State Key Laboratory of Electrical Insulation and Power Equipment, Xi'an Jiaotong University, Xi'an 710049, Shaanxi Province, China.
Rev Sci Instrum. 2023 Feb 1;94(2):024704. doi: 10.1063/5.0104722.
Several deep learning partial discharge (PD) diagnostic approaches have been developed in recent years to guarantee the security and stability of gas-insulated switchgear (GIS). The centralized training method requires multiple clients to jointly obtain as much data as possible to train the model to achieve excellent performance, which is impractical due to conflicts of interest and privacy protection. Furthermore, because of differences in the distribution of client data and the presence of a small sample, achieving high-precision and robust diagnosis for each client is an urgent problem. To that end, a novel personalized federated meta-learning (FML) is proposed in this paper to address the aforementioned issues. It develops reliable and personalized PD diagnosis models by collaborating with multiple clients and solves the problem of small sample diagnosis through scenario training under the premise of protecting data privacy. The experimental results show that the FML proposed can diagnose GIS PD with high precision and robustness for each client while maintaining privacy. The diagnostic accuracy of the FML proposed in this paper, especially for on-site unbalanced small sample clients, is 93.07%, which is significantly higher than that for other methods. It serves as a model for the collaborative development of an effective GIS PD diagnostic model.
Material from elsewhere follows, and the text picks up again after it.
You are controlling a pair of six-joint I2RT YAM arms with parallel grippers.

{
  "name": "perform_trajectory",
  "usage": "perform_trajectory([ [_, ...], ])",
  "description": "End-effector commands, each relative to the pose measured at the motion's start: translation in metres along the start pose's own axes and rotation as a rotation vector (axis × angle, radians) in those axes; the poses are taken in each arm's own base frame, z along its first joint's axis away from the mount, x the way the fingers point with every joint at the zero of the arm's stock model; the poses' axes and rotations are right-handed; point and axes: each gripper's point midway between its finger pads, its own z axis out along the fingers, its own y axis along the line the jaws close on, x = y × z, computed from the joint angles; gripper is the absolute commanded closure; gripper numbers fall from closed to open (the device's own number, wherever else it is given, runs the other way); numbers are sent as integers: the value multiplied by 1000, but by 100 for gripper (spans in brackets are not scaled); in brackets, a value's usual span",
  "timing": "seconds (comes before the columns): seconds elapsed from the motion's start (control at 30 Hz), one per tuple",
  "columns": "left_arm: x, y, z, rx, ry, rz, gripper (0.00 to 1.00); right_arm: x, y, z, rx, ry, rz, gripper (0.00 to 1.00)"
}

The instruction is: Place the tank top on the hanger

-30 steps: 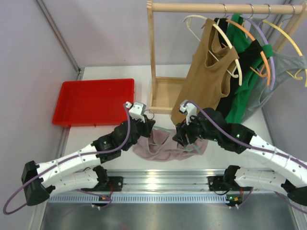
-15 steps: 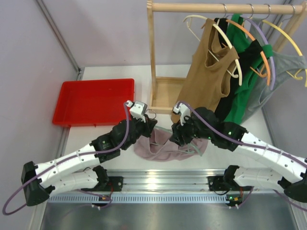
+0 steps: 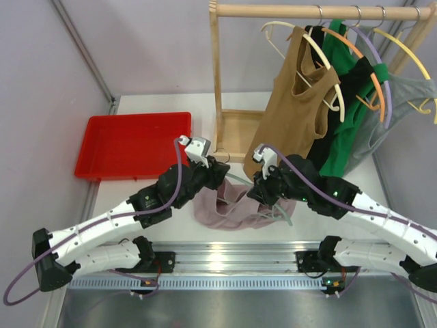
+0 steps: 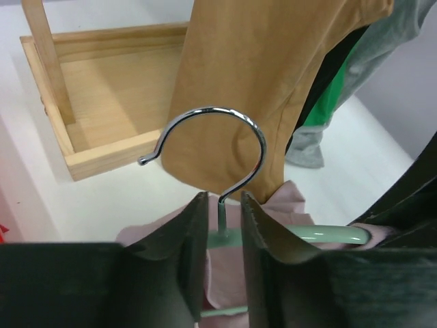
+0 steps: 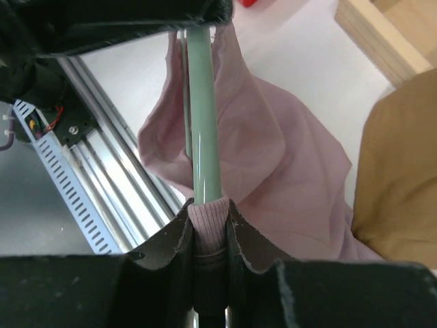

近年来,为了保证气体绝缘开关设备(GIS)的安全稳定,已经开发了几种深度学习局部放电(PD)诊断方法。集中式训练方法需要多个客户端共同尽可能多地获取数据来训练模型以达到优异的性能,但由于利益冲突和隐私保护的原因,这在实践中是不切实际的。此外,由于客户端数据分布的差异和小样本的存在,为每个客户端实现高精度和鲁棒的诊断是一个紧迫的问题。为此,本文提出了一种新颖的个性化联邦元学习(FML)方法来解决上述问题。它通过与多个客户端合作开发可靠和个性化的 PD 诊断模型,并在保护数据隐私的前提下通过场景训练解决小样本诊断问题。实验结果表明,所提出的 FML 可以在保护隐私的同时,为每个客户端的 GIS PD 诊断提供高精度和鲁棒性。本文提出的 FML 的诊断精度,特别是对于现场不平衡的小样本客户端,高达 93.07%,明显高于其他方法。它为开发有效的 GIS PD 诊断模型的协作提供了一个模型。